If you are single, you don’t have to adhere to a Monday through Friday 9:00 to 5:00 schedule and thus, you may be interested in working other times. As a single person, I would regularly spend Saturday night in the office, not because I don’t have a life, but because Saturday night is the busiest night to go out and I would rather catch up on some work.

The time spent in my office on a Saturday night is no less valuable than time spent in the office on Monday morning at 10:00 AM. Yet managers often will judge a person’s performance based on whether they are present rather than results again, which is what you should be basing performance on. A lot of workplaces are built into suburban office parks with long commutes. Being close to suburban families. Often singles are like, “I don’t have to be home. I can work anywhere and thus are desiring remote work more often, for example.”

The last thing is that the benefits offered to employees, which are in addition to a salary and often a very important element of work, are often built with families in mind. For example, a single person gets healthcare. A married person gets healthcare for themselves and for their family. They get a differential benefit. What is not often considered is, “What other benefit might the single person get to keep compensation in terms of benefits equal?”

Another example of this is bereavement leave. Almost every employer allows bereavement leave for a family member, but very few allow it for a friend and yet for a single person, friends may be serving the same role. They have a family of choice. This is especially the case for LGBTQ+ employees who tend to be more often to be single and are less likely to be connected to family for a variety of reasons.

For example, you could be thinking to yourself, “What do you do about this? I have a pretty easy solution. If you are an HR professional or a manager, what you do is create a cafeteria-style menu of benefits and allow people to select from them.” Any good employer should offer parental leave. That’s a no-brainer, but if you are single and don’t have plans to have a family again, you don’t have access to that benefit.

You should be able to choose something else from the menu, such as an ability to have a sabbatical to work on your personal or professional development. Maybe you should be able to choose pet insurance. Since you are not having health insurance, that’s going to a partner and children. You could imagine a whole variety of these different things, which is you get to choose the set of benefits that work best for you up to some potential limit.

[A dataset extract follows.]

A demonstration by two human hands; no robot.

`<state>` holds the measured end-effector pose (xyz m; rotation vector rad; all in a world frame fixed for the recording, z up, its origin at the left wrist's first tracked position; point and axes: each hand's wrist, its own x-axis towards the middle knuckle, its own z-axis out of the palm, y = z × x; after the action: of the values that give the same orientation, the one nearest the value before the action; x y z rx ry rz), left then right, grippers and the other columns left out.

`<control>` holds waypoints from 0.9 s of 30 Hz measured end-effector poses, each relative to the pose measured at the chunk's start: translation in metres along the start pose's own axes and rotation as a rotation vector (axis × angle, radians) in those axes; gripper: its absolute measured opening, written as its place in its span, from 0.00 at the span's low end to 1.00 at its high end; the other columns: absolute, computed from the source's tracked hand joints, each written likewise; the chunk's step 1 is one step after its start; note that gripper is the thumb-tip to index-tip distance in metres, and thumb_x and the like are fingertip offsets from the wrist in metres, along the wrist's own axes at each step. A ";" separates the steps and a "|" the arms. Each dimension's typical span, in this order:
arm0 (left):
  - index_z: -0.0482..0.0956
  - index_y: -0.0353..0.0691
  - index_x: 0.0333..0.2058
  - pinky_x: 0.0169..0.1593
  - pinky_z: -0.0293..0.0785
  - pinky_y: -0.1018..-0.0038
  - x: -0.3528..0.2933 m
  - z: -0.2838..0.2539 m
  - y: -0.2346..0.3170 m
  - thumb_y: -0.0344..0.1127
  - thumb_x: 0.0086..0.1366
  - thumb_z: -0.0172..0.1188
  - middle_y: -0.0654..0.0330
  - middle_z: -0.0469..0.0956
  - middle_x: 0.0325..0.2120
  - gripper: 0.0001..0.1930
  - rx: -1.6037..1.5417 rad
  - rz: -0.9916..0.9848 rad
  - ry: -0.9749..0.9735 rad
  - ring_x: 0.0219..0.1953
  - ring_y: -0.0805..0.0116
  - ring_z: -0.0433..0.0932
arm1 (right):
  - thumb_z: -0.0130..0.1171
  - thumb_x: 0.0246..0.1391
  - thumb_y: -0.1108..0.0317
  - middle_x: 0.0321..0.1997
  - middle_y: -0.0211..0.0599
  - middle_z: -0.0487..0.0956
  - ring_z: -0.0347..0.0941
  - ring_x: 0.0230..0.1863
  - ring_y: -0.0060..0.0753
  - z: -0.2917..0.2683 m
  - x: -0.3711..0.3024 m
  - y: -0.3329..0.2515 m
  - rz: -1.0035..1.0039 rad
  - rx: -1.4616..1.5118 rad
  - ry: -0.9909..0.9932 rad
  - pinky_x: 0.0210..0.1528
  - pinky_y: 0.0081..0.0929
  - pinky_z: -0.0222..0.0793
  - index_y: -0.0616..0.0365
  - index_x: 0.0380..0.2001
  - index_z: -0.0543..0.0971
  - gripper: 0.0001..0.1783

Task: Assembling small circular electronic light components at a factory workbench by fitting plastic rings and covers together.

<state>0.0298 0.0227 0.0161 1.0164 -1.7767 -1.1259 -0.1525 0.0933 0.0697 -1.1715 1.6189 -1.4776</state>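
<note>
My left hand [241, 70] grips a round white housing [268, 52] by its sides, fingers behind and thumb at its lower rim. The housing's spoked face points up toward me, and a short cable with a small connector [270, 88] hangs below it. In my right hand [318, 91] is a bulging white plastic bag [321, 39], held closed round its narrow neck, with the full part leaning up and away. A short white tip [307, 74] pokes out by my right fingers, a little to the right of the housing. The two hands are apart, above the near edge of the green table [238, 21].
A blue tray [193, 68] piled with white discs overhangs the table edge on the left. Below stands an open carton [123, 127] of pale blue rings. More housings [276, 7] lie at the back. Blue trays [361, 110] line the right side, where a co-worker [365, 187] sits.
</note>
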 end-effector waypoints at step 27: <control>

It sounds like workplaces still have a lot of outdated biases against single people. What are some ways this bias is baked into institutions?

One, for example, is family leave. Any good workplace has parental leave, but people often now exist outside of that little nuclear family with regard to an extended family or even a family of choice. Seventy percent of companies only offer paid family leave to employees with children. It’s limited to that small group.

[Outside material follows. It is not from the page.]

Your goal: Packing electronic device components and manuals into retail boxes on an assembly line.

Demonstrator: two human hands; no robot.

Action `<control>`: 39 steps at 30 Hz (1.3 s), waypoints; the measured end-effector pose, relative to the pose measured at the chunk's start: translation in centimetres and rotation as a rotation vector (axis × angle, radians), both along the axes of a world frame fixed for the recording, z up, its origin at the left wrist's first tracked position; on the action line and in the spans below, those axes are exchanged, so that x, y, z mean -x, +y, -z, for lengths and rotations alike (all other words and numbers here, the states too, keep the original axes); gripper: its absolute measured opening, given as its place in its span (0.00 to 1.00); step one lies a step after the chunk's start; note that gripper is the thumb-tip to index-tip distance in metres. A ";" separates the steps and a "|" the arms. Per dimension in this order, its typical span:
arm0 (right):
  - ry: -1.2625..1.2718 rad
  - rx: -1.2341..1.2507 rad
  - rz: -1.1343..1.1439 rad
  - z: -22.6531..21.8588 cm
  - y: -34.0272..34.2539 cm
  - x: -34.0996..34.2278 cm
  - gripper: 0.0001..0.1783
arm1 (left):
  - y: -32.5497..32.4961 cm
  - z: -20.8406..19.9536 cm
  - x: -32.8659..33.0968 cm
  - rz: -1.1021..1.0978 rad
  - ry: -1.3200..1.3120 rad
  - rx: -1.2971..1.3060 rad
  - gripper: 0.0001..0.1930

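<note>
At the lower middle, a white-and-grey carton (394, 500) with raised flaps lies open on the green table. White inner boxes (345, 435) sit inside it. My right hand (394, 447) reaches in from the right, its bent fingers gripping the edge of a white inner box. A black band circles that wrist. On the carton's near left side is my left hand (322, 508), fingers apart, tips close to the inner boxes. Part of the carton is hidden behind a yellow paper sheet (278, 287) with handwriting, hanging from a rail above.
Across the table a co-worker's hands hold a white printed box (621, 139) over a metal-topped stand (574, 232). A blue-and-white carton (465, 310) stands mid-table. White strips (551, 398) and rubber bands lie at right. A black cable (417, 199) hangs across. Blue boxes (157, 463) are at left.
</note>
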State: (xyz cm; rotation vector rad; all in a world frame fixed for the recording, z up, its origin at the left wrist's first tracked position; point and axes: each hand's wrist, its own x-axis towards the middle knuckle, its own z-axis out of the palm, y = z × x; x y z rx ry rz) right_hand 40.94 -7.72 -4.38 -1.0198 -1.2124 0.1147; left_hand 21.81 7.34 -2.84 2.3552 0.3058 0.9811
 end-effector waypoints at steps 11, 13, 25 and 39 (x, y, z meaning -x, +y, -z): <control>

One of the biases against singles is they are seen as selfish. That is that they are not willing to lean in and do the hard work of raising a family, settling down and growing up. That couldn’t be further from the truth. Singles disproportionately donate their time and money to charity. They are more involved in their communities and they are especially likely to be the sole caregiver to an elderly parent and the reason this happens is you have two siblings. Mom gets sick and the sibling with a family goes, “I don’t have the bandwidth to do this. I need you to do this.” That’s what happens, is the single child steps up and takes care of mom or dad.

Under that policy, you can’t take time off from work and be paid for that. An inclusive employer recognizes that there’s a need for family leave. I will give you another example. If you are in the US Military and you get married, you get a raise. You are not given more responsibility. You get a raise for having a family. You can imagine how that doesn’t seem fair and how it creates a not-so-subtle pressure to do this thing because it is being externally rewarded.

Where does this idea of singles being selfish even come from?

This notion that singles are selfish is related to the perceptions of how single spend their personal time. If you have a family and are married, there’s no justifying what you do with your free time. There are no negative assumptions about what you do with your free time, but people may assume that a single employee spends their free time frivolously.

That is, they are out partying. They are having a good time. They are sitting on Netflix and chilling all the time. Maybe that makes you a little bit jealous, but that’s not necessarily the truth. First of all, I will say this as a little public service announcement. It doesn’t matter how someone spends their free time as long as they are performing well in the office. This should be a results-oriented work environment, but with that said, that selfish and single stereotype doesn’t hold up to scrutiny. For example, singles are more likely to donate their time and money to charity than non-singles. They are more involved in their community. They have greater friendship networks. As I have mentioned, they are more likely to caregive an elderly parent.

Many singles talk about their disinterest in having a family, not because they are out there partying and living it up in the world, but because they have concerns about the future. They don’t want to contribute to climate change. What are they doing with their time instead? They are often contributing to the arts, sciences and entertainment. The time, energy and focus that would have gone to a family are going to these other types of endeavors.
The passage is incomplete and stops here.